## Task to complete
Lines with the word "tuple" in them are the ones to copy from the records.

(Source records)
[Start of section]

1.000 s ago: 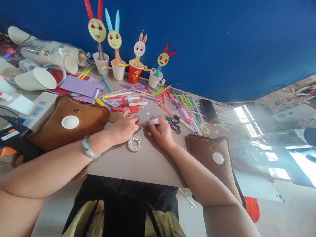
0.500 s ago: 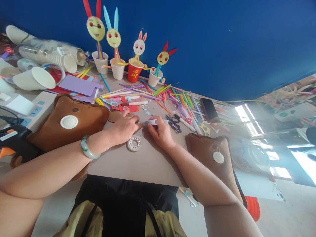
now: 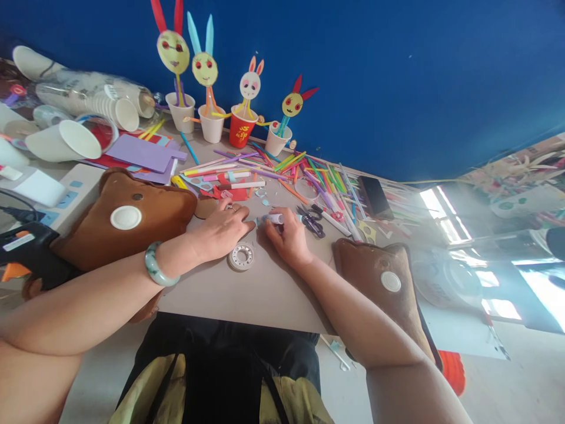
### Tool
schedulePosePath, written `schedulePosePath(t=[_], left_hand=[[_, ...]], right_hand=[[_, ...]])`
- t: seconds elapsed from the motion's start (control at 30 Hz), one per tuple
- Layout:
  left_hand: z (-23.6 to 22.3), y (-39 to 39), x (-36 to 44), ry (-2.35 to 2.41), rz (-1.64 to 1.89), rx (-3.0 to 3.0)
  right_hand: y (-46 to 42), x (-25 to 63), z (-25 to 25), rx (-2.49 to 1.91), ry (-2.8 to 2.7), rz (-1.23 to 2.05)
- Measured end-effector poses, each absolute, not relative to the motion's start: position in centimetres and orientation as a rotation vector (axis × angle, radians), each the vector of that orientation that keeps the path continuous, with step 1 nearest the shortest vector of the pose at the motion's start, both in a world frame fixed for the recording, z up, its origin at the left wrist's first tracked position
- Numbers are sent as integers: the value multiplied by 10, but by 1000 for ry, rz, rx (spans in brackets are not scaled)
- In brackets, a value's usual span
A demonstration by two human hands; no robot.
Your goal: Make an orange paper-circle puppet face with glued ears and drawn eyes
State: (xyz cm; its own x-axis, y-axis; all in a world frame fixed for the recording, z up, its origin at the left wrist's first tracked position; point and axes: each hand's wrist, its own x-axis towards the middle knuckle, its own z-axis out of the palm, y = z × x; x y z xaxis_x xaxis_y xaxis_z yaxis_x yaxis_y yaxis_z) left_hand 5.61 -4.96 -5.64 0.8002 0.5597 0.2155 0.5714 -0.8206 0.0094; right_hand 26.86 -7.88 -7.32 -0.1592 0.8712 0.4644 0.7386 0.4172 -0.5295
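Pinching a pale marker (image 3: 274, 218) between thumb and fingers, in the grip of the right hand (image 3: 289, 237) — low at the bench (image 3: 238, 300), with one end pointing left at the left hand (image 3: 223, 231). Lying palm-down there, fingers bent; cannot tell whether pinching anything. Could streak a fingertip if uncapped, given so narrow a gap; too small to tell tip from cap. Just nearer, could knock a roll of tape (image 3: 241, 267) by dropping the left wrist. Just right, could nick a knuckle on dark scissors (image 3: 314, 226) through a careless sideways swing. Farther, could scatter light-blue scraps (image 3: 265, 202) and coloured sticks (image 3: 289, 168) with a long reach — or tip the top-heavy paper-cup figures (image 3: 242, 129) beyond. Far out left, could burn on the glue gun (image 3: 37, 250), if hot.
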Motion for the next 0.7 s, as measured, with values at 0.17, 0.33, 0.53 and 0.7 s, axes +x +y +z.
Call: schedulePosePath(t=[0.17, 0.33, 0.53, 0.7], left_hand=[[-55, -51, 56, -930, -327, -2917], [-55, -52, 57, -931, -353, -2904], [-54, -52, 57, -924, -320, -2902], [-49, -54, 57, -925, -310, -2891]], right_hand=[[-80, 269, -72, -1387, -1881, 263], [-79, 268, -72, -1340, -1963, 333], [-78, 269, -73, -1389, -1918, 280], [-79, 268, -71, -1362, -1937, 317]])
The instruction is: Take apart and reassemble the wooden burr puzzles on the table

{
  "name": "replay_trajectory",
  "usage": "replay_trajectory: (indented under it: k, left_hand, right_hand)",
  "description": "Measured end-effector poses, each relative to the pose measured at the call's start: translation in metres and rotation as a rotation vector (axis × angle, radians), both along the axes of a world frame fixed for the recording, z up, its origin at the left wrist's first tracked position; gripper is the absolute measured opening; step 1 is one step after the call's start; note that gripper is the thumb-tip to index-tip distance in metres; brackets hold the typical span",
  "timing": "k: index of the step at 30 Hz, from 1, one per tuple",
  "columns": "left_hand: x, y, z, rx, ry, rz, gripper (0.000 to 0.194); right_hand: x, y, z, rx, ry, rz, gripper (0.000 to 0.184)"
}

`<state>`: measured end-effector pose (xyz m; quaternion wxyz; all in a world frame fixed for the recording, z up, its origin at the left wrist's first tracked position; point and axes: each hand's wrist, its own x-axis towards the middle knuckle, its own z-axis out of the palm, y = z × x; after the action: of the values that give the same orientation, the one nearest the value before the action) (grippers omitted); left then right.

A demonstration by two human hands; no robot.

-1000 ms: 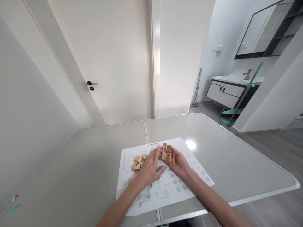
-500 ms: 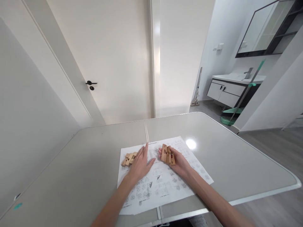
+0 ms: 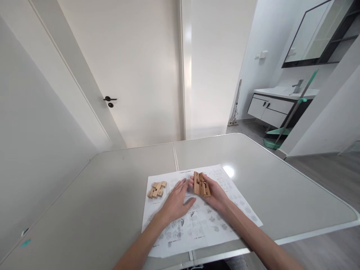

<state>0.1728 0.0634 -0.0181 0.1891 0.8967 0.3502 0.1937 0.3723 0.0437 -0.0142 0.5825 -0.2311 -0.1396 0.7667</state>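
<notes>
My right hand (image 3: 216, 195), palm up, holds several notched brown wooden puzzle pieces (image 3: 201, 184) side by side above the paper. My left hand (image 3: 177, 200) rests with fingers stretched out on a printed white sheet of paper (image 3: 202, 240) and holds nothing. Its fingertips are close to the right hand's fingers. Left of that hand, a cluster of paler wooden puzzle pieces (image 3: 156, 189), joined or set close together, lies on the sheet's upper left part. The forearms and hands cover parts of the printed diagrams.
The sheet lies on a grey folding table (image 3: 112, 202) with a seam down its middle. A closed white door (image 3: 146, 75) stands beyond the table. At the far right are a sink cabinet (image 3: 271, 107), a mop (image 3: 236, 107) and a green dustpan (image 3: 272, 144).
My left hand has moved right, towards my right hand, uncovering the pale pieces. The paper and those pieces have shifted slightly right. My right hand still holds the brown pieces.
</notes>
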Motion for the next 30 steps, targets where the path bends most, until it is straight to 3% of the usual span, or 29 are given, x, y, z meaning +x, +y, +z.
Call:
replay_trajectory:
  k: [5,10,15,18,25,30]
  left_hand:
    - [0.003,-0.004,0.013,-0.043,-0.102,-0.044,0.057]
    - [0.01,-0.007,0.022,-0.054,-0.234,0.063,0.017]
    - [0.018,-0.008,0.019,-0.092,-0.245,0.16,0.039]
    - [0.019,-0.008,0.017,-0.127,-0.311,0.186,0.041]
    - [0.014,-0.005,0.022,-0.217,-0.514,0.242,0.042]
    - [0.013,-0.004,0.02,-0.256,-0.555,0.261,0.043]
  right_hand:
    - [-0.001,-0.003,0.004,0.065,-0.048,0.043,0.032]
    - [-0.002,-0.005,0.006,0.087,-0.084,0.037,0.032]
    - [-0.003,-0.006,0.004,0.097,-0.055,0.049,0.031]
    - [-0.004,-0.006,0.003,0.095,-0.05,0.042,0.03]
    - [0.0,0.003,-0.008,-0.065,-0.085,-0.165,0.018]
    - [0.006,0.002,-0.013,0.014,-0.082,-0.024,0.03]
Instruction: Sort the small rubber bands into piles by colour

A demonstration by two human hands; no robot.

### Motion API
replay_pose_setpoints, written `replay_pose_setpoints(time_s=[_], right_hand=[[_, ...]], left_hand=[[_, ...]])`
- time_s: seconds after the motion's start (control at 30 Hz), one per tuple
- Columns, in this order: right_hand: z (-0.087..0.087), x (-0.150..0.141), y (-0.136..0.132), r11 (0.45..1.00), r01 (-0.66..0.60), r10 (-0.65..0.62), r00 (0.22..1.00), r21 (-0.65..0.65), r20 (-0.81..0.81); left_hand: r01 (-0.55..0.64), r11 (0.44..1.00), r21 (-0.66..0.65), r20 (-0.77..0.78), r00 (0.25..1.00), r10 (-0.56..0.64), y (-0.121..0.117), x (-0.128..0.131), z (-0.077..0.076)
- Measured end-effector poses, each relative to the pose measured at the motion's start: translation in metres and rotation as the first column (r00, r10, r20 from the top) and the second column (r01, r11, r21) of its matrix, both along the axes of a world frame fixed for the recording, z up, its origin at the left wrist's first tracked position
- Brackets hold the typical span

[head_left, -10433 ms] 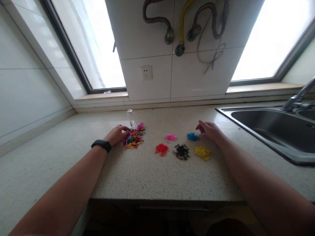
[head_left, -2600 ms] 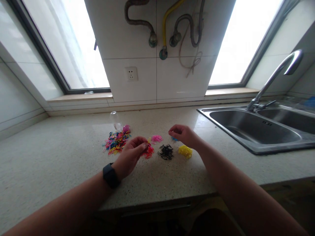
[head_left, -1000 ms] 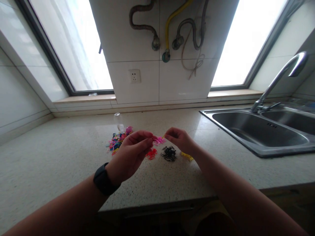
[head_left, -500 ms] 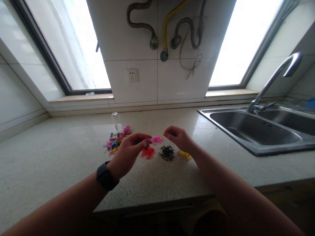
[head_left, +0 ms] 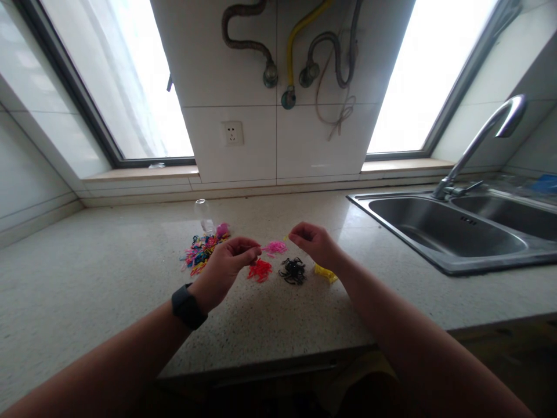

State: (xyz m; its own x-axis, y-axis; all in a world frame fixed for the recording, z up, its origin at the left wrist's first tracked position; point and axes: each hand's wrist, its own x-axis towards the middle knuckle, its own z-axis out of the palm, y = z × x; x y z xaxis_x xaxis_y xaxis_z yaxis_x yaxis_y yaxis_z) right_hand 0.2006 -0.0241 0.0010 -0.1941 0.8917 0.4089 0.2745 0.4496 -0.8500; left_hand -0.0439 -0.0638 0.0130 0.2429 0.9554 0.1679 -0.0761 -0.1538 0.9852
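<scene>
Okay, both of our hands are over the speckled, stone-like counter (head_left: 108, 278), well apart from its back edge. Our left hand (head_left: 224, 267), dark band (head_left: 189, 306) on the wrist, has thumb and fingertips pressed together beside the pink pile (head_left: 276, 249); can't tell whether a pink strand sits between them. Any lettering on that band is too dark to read. Our right hand (head_left: 317, 244) pinches a small, thin yellow band (head_left: 286, 237) at the fingertips, just above the counter and near the pink pile.

Piles are small, loopy, rubbery-looking bits: the red pile (head_left: 260, 270) below the left fingertips, the black pile (head_left: 292, 271) between our hands, nearer us, and the yellow pile (head_left: 325, 273) partly hidden by our right hand. We see the mixed pile (head_left: 200, 253) partly behind our left hand, with a smooth, round pink thing (head_left: 222, 230) and a see-through container (head_left: 204, 215) at its far side. Off right: brushed-metal sink (head_left: 444, 226), shiny curved faucet (head_left: 474, 142). White plastic outlet (head_left: 234, 133) on glossy tile, ribbed hose (head_left: 248, 44) above.
</scene>
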Motion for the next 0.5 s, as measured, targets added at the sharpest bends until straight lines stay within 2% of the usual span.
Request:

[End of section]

## Solution to this problem
- t: seconds elapsed from the motion's start (control at 30 Hz), one per tuple
  "timing": "k: index of the step at 30 Hz, from 1, one per tuple",
- time_s: seconds after the motion's start (control at 30 Hz), one per tuple

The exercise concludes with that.